I speak from personal experience. The two incidents (the only two major claims in my 45 years of life) The first was when my wife was in an auto accident in which our only vehicle was totalled. We had a loan out on the car. The book had it listed at 3000$ Progressive offered me 1200$ for the car. I refused. I was told every lie in the book (that same car is listed in the local paper for 1000$ stuff like that) In the mean time I was still making payments and finally had to settle for 1800$. I paid off the rest of the loan, took my lumps and moved on.

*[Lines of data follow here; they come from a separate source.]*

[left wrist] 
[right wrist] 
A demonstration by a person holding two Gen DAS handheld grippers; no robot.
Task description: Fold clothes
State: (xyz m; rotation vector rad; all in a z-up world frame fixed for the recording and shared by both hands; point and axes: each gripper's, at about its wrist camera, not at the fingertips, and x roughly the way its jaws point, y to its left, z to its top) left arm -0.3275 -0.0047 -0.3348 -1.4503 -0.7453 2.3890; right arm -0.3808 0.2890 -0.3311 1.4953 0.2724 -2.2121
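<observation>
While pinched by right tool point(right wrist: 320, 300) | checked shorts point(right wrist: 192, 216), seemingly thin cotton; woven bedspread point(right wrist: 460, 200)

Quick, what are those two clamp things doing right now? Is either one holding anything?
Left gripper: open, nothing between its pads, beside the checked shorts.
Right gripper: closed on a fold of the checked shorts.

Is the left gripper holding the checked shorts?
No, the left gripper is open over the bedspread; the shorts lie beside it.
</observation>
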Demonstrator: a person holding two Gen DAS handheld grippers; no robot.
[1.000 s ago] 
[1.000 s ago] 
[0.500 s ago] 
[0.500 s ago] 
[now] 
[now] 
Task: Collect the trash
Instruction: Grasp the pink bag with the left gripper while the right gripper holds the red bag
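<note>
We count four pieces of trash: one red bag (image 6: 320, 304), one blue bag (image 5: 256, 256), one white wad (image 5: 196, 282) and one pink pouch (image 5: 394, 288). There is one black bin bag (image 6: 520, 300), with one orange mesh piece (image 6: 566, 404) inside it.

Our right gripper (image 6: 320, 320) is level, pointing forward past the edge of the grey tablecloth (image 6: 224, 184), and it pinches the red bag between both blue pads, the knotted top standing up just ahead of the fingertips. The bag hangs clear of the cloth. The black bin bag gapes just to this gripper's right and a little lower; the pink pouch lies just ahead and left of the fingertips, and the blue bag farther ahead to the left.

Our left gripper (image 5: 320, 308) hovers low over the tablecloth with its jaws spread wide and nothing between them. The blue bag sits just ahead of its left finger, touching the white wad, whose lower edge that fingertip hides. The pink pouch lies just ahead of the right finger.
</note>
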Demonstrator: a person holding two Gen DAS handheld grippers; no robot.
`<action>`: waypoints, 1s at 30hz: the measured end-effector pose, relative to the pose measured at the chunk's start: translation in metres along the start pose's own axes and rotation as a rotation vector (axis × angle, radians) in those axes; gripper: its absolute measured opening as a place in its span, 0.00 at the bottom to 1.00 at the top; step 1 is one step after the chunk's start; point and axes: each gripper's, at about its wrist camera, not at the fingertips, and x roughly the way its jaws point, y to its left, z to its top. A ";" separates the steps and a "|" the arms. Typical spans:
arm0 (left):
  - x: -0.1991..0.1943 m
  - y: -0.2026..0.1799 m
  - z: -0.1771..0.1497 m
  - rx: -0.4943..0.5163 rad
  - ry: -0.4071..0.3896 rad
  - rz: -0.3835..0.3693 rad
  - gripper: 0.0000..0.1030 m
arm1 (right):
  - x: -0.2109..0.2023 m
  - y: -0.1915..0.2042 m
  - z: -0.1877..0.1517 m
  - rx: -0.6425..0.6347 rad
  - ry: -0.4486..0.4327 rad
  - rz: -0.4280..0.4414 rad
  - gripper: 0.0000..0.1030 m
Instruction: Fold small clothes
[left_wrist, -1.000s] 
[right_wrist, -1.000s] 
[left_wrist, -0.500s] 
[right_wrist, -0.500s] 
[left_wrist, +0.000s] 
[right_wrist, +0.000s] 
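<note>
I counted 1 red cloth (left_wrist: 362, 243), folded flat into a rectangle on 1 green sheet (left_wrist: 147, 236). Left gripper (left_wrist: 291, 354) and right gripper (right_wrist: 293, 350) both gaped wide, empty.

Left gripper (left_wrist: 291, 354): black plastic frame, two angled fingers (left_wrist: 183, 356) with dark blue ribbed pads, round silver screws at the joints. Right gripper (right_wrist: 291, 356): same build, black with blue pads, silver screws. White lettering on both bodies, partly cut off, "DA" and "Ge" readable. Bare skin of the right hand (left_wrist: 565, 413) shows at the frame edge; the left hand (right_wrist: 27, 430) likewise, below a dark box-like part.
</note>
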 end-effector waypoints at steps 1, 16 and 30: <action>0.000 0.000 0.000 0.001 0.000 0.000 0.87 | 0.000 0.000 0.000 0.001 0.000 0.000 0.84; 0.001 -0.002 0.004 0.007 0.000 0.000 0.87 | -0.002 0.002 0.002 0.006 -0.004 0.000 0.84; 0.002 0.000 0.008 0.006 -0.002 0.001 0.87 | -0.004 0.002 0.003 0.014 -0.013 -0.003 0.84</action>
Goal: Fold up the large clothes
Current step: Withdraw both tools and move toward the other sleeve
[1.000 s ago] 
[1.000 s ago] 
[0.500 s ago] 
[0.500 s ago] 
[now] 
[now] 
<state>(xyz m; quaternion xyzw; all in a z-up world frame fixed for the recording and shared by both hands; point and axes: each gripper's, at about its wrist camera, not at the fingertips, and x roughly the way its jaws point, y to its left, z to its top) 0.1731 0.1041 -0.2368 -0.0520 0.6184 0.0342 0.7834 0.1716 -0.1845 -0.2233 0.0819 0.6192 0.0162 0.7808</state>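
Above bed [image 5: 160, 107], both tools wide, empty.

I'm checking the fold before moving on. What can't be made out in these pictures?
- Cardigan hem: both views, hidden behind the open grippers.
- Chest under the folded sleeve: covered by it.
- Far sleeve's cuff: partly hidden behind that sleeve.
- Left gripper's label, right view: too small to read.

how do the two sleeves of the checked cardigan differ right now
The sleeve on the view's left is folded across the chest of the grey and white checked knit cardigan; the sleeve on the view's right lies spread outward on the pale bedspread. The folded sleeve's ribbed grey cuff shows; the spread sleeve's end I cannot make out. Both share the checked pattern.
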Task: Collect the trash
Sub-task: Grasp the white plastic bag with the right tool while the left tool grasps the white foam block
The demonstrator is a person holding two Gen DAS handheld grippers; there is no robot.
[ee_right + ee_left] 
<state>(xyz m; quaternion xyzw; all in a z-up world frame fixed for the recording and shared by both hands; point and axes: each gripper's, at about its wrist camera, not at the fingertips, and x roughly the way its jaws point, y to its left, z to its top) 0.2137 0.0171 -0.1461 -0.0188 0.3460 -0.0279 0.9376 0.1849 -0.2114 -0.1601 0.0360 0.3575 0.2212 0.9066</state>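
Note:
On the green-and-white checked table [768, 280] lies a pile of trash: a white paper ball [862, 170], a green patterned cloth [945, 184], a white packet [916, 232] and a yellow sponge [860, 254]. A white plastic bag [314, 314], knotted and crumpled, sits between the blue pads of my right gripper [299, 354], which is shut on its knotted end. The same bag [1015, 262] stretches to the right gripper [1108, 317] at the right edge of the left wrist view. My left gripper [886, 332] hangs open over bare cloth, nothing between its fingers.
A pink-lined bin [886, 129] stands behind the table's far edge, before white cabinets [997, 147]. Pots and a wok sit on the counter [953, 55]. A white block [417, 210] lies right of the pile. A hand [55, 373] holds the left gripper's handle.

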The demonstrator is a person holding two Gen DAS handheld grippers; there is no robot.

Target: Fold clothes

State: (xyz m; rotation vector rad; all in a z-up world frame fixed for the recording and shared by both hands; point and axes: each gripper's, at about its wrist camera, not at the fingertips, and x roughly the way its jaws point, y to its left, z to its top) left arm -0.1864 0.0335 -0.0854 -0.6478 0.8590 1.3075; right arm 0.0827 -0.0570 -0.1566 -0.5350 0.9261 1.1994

When I bought my house I paid American Family the extra money for "replacement cost" coverage. We had a fire. this replacement cost thing wasn't what i was told it was. I was given the "depreciated" value (did you know that a brand new refrigerator loses 15% of it's value in a month?) and then was sent to replace my old stuff, and when I sent in the recipits i was to be compensated for the rest. The problem was when I sent in the recipits there was a constant problem with the checks. The check was lost, or in the mail, or they forgot to send it. The dodges were endless and rather transparent. I spent an incredible amount of time jumping through these hoops. It got frustrating. Things got heated and vague threats about insurance fraud were leveled at me.
I took the hint, dropped any further requests for compensation and will never ever give any insurance company the slightest benefit if the doubt. Ever.
I did the same thing with a Triumph Spitfire. It was worth $3000 or more, but they wanted to settle for $500. I said find me 3 cars to look at with 19000 miles on it, I will pick one and you can negotiate for it for $500. They waited a week and said there wasn't any for me to look at in Houston and raised the price to $1200. I said I'm looking at 4 in the Chronicle and the one that has 25000 miles on it is $4500, and that's the one I want. There was silence for about 15 seconds and they said my $3000 check was on the way. They, I'm sure, saw the same cars I saw in the paper, but tried to bluff.